'Delete your account': Clinton, Trump in Twitter flame war

The two presumptive candidates for the US presidency, Hillary Clinton and Donald Trump, have become embroiled in their first Twitter fight and the internet loves it.

Twitter

Source: Twitter

It took Hillary Clinton just one tweet to shut down Donald Trump, start a Twitter flame war and nearly break the internet.

Trump started it, mocking US President Barack Obama's endorsement of the presumptive Democratic nominee on Thursday.
Mrs Clinton, the presumptive Democratic presidential nominee, then employed a time-honoured Twitter insult to slam Mr Trump after he claimed her presidency would be "four more years of Obama".
"Delete your account," her campaign tweeted and the social media platform exploded.

Delete your account is a typical joking insult used on the social media platform, often deployed when someone has failed to be funny or has tweeted something that has missed the mark.
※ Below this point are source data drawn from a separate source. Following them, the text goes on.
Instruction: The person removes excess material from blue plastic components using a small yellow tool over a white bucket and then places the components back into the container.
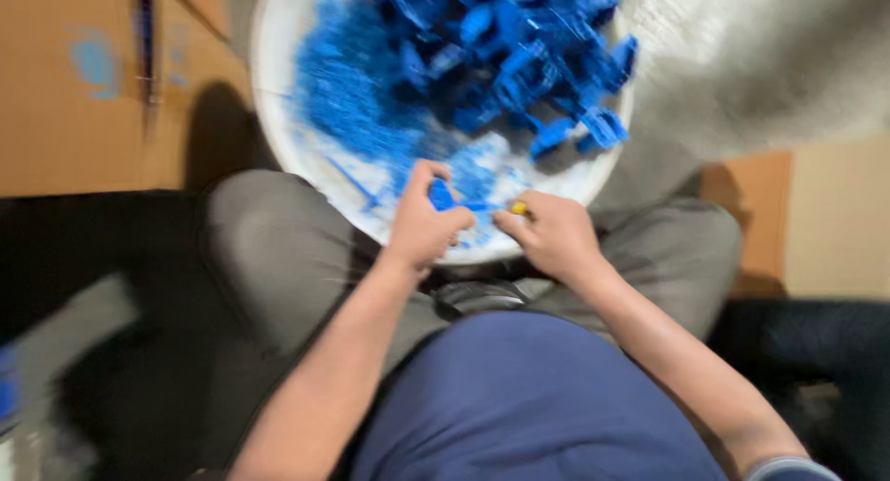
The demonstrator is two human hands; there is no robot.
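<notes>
Nearest the camera, both forearms are extended to the white basin's near rim, where a small blue plastic part is pinched in the closed left hand while a yellow-tipped tool is gripped in the closed right hand, suggesting trimming, with steady alignment judged necessary next.

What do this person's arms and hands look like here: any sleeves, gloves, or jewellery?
Both forearms are bare up to past the elbow. The left hand and right hand wear no gloves. No rings, watch or bands show, though the picture is blurred. A short blue-grey sleeve edge shows at the right upper arm; the left arm's sleeve is out of view.
</notes>
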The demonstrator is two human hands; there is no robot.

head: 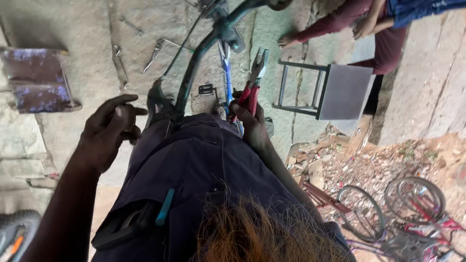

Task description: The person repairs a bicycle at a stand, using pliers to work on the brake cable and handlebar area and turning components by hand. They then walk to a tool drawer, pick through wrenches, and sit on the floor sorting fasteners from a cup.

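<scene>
My right hand (248, 119) grips the red handles of a pair of pliers (256, 77), whose jaws point up beside a blue bicycle part (225, 63). My left hand (108, 131) hovers with its fingers spread and holds nothing, just left of a dark bicycle frame tube (193, 68). A small pedal-like piece (206, 89) lies on the ground between the tube and the pliers. A dark blue garment (204, 170) fills the middle, with a teal pen (165, 207) in its pocket and reddish hair (257, 233) below.
Loose hand tools (153, 54) lie on the concrete ground (87, 34). A rusty metal piece (39, 80) sits at left, a grey metal stool (340, 91) at right. Another person in maroon (354, 19) crouches at top right. Bicycles (412, 213) lie by rubble at bottom right; a tyre (14, 230) shows at bottom left.
</scene>
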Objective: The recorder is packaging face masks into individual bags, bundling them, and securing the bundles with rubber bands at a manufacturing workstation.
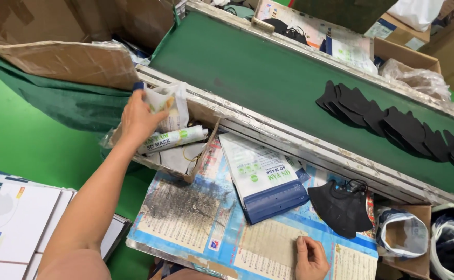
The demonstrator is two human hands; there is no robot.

It quickly became the most retweeted tweet of her election campaign and saw her supporters singing her praises.
But the tweet also prompted its fair share of haters, many of whom referred to the 32,000 emails Mrs Clinton has admitted she deleted from the private email account she used while she was Secretary of State.

When Mrs Clinton announced in March 2015 that she had turned more than 55,000 pages of emails to the State Department for public release, she also she said she "chose not to keep my private, personal emails".
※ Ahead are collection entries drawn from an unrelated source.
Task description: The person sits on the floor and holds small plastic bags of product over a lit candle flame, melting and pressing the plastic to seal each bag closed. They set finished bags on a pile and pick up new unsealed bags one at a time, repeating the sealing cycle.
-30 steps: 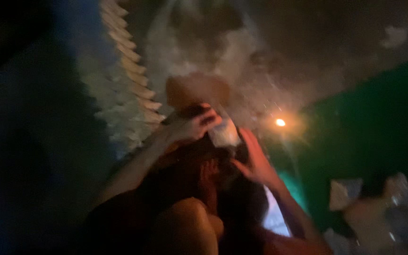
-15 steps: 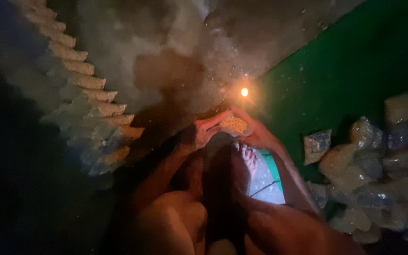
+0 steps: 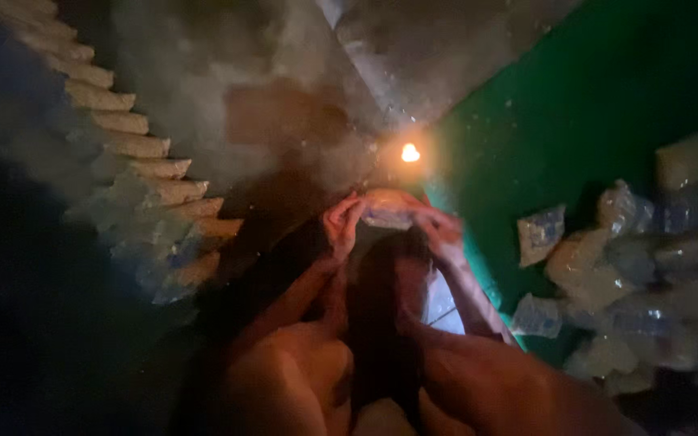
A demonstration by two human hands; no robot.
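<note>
Small clear packet (image 3: 387,208) between both hands' fingers (image 3: 347,216).

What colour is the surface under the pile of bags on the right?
Green surface, clearest in the head view, beside the bags.

Left of the small flame (image 3: 409,153) — bare floor, open for a hand, up to the row of stacked packets (image 3: 149,169). Right of it — green sheet (image 3: 527,121), open, then blocked by heaped clear bags (image 3: 648,266).
</note>
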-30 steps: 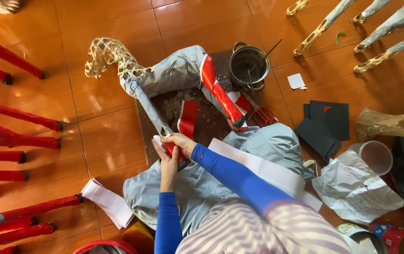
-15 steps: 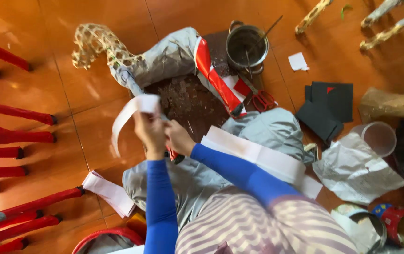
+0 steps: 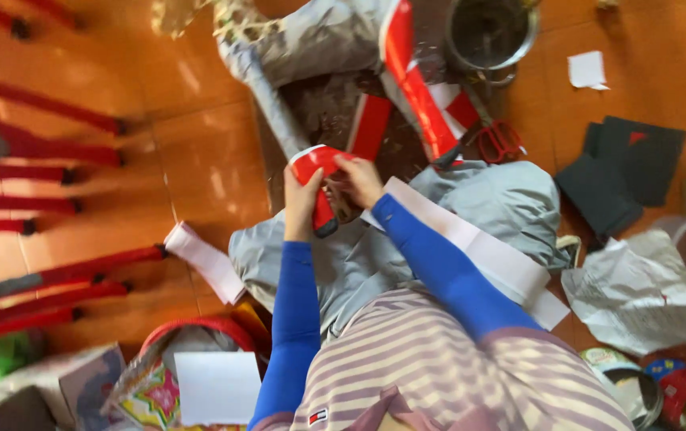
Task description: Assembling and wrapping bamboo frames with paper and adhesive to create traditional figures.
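Gripping a glossy red paper strip point(image 3: 317, 179) with white backing, left hand point(image 3: 301, 201) clasped around it, right hand point(image 3: 361, 179) pinching its top, scissors point(image 3: 499, 140) far right.

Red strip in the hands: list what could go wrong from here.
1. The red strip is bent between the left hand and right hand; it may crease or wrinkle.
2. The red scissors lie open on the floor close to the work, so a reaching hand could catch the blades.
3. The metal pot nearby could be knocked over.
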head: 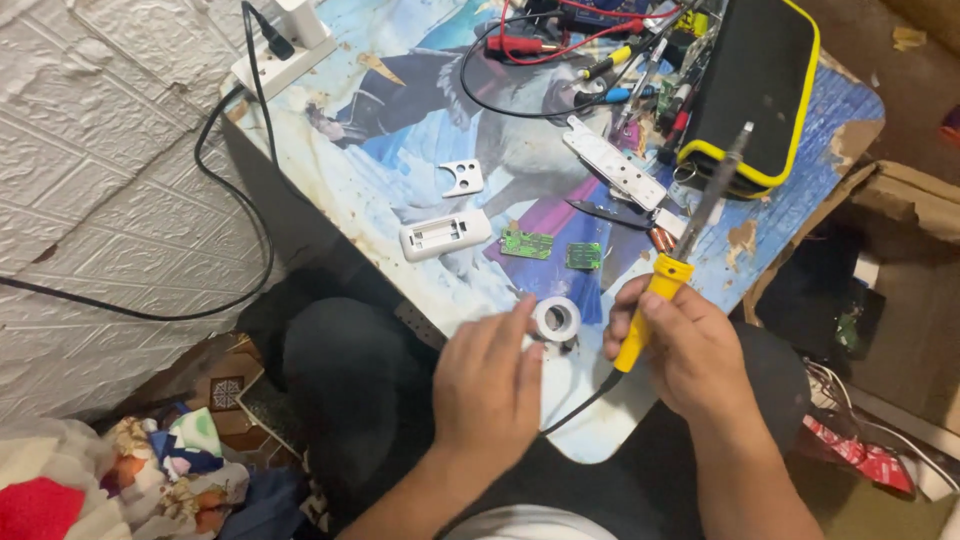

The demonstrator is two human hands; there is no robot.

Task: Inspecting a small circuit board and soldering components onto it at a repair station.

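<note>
My right hand (680, 345) grips the yellow handle of a soldering iron (690, 240), its metal tip pointing up and away toward a black and yellow case (760, 80). My left hand (490, 385) holds a small spool of solder wire (557, 320) by its left side, at the near edge of the table. Two small green circuit boards (527, 243) (584, 256) lie just beyond the spool. A white plastic casing half (445, 235) lies to their left.
A picture-printed mat (380, 160) covers the table. A long white casing strip (615, 162), a small white bracket (462, 178), a knife blade (605, 213), red and black test leads (540, 45), pens and a white power strip (285, 55) are on it. Cardboard box (900, 200) stands at right.
</note>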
The deletion of the emails from her private server did not completely wipe out all remaining records. The FBI reported to court filing on Monday that data retrieved from the server is being treated as evidence in the agency's probe of Mrs Clinton's server.
Twitter users also threw some shade at Mr Trump for taking two hours to retaliate when it took Mrs Clinton just five minutes to slap him down.
Trump has 8.76 million followers to Clinton's 6.6 million.

Both presidential hopefuls are the presumptive candidates for their respective parties but are yet to be formally confirmed.

Once they are officially named the Democratic and Republican presidential candidates the campaign will begin in the lead up to the November election.